REQUIREMENT
Only the lines from the one holding "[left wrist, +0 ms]" through the end of the material are to be repeated, exactly and without pictures.

RECORDED DATA

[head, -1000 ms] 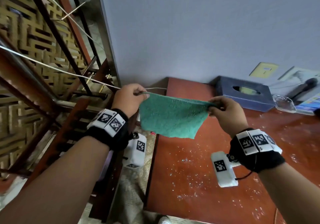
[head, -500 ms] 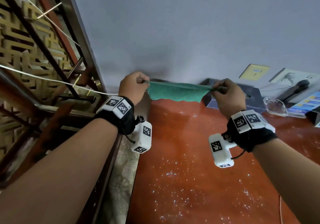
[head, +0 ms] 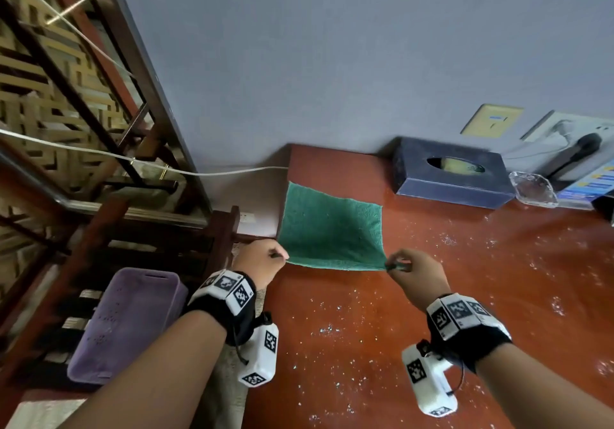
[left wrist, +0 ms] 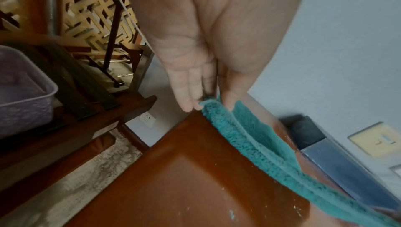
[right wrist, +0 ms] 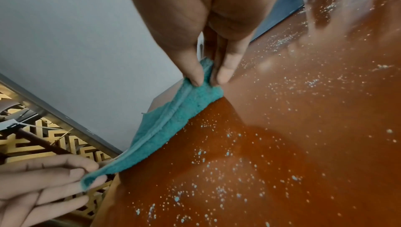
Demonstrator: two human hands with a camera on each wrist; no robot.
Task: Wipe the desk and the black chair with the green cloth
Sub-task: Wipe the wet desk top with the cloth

WRITTEN SOLUTION
[left wrist, +0 ms] 
[right wrist, +0 ms] 
Demonstrator: two human hands with a camera on each wrist; no robot.
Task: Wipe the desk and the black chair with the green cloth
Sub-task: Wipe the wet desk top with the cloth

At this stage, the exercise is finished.